◆ **TASK TO COMPLETE**
Beneath this task is a listing; retype all of it exactly.

◆ **RAW DATA**
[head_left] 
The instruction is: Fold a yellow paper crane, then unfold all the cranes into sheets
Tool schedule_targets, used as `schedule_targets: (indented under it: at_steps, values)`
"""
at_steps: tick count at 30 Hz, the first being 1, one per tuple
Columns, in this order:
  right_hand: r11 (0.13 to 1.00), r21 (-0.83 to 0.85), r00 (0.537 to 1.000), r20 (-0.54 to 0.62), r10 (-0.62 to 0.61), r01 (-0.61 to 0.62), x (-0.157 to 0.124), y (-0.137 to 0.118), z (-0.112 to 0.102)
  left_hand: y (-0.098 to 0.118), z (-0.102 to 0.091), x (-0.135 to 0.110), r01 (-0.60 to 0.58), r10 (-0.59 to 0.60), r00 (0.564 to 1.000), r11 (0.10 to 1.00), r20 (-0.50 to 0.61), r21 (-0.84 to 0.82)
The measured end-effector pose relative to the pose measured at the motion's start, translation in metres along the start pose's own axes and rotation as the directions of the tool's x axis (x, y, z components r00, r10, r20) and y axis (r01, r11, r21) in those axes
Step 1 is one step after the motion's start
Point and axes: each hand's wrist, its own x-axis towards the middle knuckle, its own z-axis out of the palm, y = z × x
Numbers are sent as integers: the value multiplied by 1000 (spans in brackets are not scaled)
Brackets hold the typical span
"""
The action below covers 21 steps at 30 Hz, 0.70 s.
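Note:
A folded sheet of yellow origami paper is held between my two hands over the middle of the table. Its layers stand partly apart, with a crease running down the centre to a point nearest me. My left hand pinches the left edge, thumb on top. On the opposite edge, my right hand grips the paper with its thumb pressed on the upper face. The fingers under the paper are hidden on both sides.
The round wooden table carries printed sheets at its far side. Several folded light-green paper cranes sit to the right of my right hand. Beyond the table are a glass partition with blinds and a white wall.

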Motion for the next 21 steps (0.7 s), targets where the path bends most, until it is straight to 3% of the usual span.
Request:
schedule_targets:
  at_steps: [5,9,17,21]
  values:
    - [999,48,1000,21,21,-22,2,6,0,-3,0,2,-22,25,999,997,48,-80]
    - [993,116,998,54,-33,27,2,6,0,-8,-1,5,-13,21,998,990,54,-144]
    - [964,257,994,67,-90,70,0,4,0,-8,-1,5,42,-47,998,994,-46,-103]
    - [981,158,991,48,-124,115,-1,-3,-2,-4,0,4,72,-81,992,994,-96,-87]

◆ **SOLUTION TO THIS EXERCISE**
[head_left] 
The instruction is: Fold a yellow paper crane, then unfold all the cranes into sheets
Tool schedule_targets, used as `schedule_targets: (indented under it: at_steps, values)`
"""
at_steps: tick count at 30 Hz, the first being 1, one per tuple
Columns, in this order:
  right_hand: r11 (0.13 to 1.00), r21 (-0.83 to 0.85), r00 (0.537 to 1.000), r20 (-0.54 to 0.62), r10 (-0.62 to 0.61), r01 (-0.61 to 0.62), x (-0.157 to 0.124), y (-0.137 to 0.118), z (-0.112 to 0.102)
  left_hand: y (-0.098 to 0.118), z (-0.102 to 0.091), x (-0.135 to 0.110), r01 (-0.60 to 0.58), r10 (-0.59 to 0.60), r00 (0.564 to 1.000), r11 (0.10 to 1.00), r20 (-0.50 to 0.61), r21 (-0.84 to 0.82)
The measured end-effector pose relative to the pose measured at the motion's start, translation in metres along the start pose's own axes and rotation as the directions of the tool's x axis (x, y, z components r00, r10, r20) and y axis (r01, r11, r21) in those axes
Step 1 is one step after the motion's start
Point and axes: each hand's wrist, its own x-axis towards the middle knuckle, its own z-axis out of the palm, y = z × x
Numbers are sent as integers: the value multiplied by 1000 (spans in brackets are not scaled)
Brackets hold the typical span
"""
The action below covers 21 steps at 30 Hz, 0.70 s.
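Note:
A folded sheet of yellow origami paper is held between my two hands over the middle of the table. Its layers stand partly apart, with a crease running down the centre to a point nearest me. My left hand pinches the left edge, thumb on top. On the opposite edge, my right hand grips the paper with its thumb pressed on the upper face. The fingers under the paper are hidden on both sides.
The round wooden table carries printed sheets at its far side. Several folded light-green paper cranes sit to the right of my right hand. Beyond the table are a glass partition with blinds and a white wall.
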
Motion for the next 21 steps (0.7 s), targets where the path bends most, until it is straight to 3% of the usual span.
Request:
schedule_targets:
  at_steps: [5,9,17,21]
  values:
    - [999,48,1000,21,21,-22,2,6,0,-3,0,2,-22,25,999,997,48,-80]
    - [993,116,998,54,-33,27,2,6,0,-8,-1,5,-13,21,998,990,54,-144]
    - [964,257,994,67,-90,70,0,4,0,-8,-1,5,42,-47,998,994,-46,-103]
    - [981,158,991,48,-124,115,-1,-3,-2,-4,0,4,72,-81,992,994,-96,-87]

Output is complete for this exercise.